Task:
Search the material below for the word "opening" and copy every line in which it occurs.

Raw data:
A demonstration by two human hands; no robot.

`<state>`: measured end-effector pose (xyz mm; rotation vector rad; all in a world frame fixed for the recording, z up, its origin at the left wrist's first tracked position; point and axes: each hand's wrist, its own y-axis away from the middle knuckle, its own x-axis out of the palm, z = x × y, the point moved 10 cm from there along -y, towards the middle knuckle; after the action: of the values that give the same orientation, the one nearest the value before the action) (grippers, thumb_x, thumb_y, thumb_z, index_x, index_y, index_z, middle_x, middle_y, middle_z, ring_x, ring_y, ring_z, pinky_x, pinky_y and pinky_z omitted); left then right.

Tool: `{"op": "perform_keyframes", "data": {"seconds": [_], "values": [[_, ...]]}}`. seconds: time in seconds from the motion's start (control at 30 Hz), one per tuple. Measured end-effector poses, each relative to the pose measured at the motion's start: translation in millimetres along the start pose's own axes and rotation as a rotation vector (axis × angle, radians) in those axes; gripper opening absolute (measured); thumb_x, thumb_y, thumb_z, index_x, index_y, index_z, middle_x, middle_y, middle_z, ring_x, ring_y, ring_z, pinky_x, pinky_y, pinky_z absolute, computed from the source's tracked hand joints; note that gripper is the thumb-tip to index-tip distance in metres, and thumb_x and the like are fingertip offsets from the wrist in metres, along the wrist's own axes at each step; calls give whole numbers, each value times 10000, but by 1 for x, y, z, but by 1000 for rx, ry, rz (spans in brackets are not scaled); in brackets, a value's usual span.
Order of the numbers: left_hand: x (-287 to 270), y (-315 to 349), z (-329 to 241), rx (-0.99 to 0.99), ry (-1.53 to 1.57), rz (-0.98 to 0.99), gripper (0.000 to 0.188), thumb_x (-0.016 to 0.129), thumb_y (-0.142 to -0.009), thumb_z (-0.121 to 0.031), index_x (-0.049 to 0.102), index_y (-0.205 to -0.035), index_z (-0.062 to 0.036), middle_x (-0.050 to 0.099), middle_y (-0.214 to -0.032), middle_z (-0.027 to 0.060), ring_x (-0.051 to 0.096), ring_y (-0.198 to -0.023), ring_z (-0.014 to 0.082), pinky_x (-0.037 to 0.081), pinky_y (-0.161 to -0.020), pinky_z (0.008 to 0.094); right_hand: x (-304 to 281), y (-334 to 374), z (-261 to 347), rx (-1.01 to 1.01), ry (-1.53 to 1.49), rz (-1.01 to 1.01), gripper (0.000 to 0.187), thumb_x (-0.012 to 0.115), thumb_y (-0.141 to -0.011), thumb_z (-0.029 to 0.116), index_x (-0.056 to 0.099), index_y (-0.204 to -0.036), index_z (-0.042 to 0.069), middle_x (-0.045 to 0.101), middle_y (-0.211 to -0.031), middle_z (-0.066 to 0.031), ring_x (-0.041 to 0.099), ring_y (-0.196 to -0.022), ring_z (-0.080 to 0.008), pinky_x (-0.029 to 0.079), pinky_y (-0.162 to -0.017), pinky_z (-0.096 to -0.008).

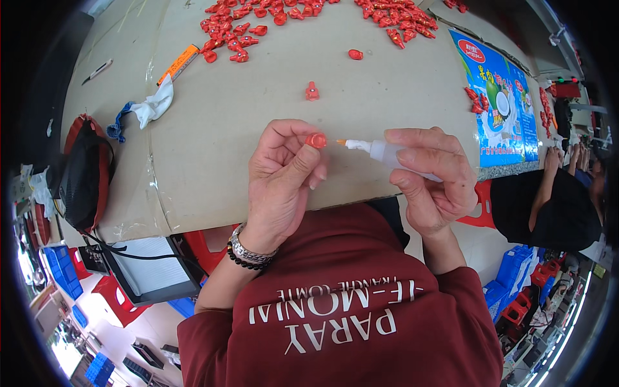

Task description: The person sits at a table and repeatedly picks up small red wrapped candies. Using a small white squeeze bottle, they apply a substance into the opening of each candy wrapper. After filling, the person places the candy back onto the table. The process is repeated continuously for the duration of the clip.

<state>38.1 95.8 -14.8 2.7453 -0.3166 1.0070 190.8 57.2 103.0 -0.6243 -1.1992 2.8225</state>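
Pinched between the thumb and forefinger of my left hand point(284, 171) is a small red figurine point(316, 140), its round end turned toward the bottle. In my right hand point(438, 171) lies a translucent squeeze bottle point(388, 155) with white wrapping round its neck and a thin orange tip. That tip points left, close to the red piece; whether they touch I cannot tell. Another red figurine point(312, 91) stands alone on the table just beyond my hands, and one more point(355, 55) lies farther back.
Piles of red figurines point(225, 29) cover the far side of the cardboard-topped table point(213, 129). An orange marker-like stick point(178, 63), a white cloth point(155, 103), a pen point(98, 71) and a dark red bag point(89, 171) lie at left. At right is a blue printed sheet point(503, 109); another person point(548, 206) sits beyond.
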Motion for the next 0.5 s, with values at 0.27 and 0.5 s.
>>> {"op": "perform_keyframes", "data": {"seconds": [0.27, 0.5], "values": [[-1, 0, -5, 32, -3, -24, 162, 607, -905, -96, 524, -1036, -50, 602, -933, 21, 488, -630, 85, 343, -533, 209, 2, 0, 1, 30, -20, 26, 234, 735, -785, 111, 595, -948, 19, 650, -972, -210, 623, -775, -214, 465, -621, -276], [-1, 0, -6, 27, 19, -22, 174, 612, -905, -124, 527, -1042, -59, 605, -939, 33, 485, -632, 83, 343, -538, 207, -7, 0, -14, 119, -216, -126, 313, 714, -747, -31, 565, -1021, -10, 631, -998, -184, 616, -803, -202, 494, -642, -267]]}}
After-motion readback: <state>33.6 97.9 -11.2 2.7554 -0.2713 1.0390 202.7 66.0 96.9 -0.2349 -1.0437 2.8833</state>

Exercise response:
Tool: `{"op": "perform_keyframes", "data": {"seconds": [_], "values": [[_, ...]]}}`. seconds: time in seconds from the motion's start (control at 30 Hz), one per tuple. Measured end-effector poses, each relative to the pose measured at the motion's start: translation in millimetres along the start pose's own axes and rotation as a rotation vector (axis × angle, radians) in those axes; gripper opening absolute (measured); thumb_x, thumb_y, thumb_z, index_x, index_y, index_z, middle_x, middle_y, middle_z, ring_x, ring_y, ring_z, pinky_x, pinky_y, pinky_z absolute, computed from the source's tracked hand joints; note that gripper is the thumb-tip to index-tip distance in metres, and thumb_x and the like are fingertip offsets from the wrist in metres, along the wrist's own axes at each step; calls give whole numbers, each value times 10000, but by 1 for x, y, z, but by 1000 for rx, ry, rz (spans in brackets are not scaled); in brackets, a value's usual span.
Task description: The person sits at a table and repeatedly picks up small red wrapped candies. Using a small white squeeze bottle, they apply a substance into the opening of each candy wrapper. After filling, the person places the candy back onto the table. The process is repeated continuously for the duration of the clip.

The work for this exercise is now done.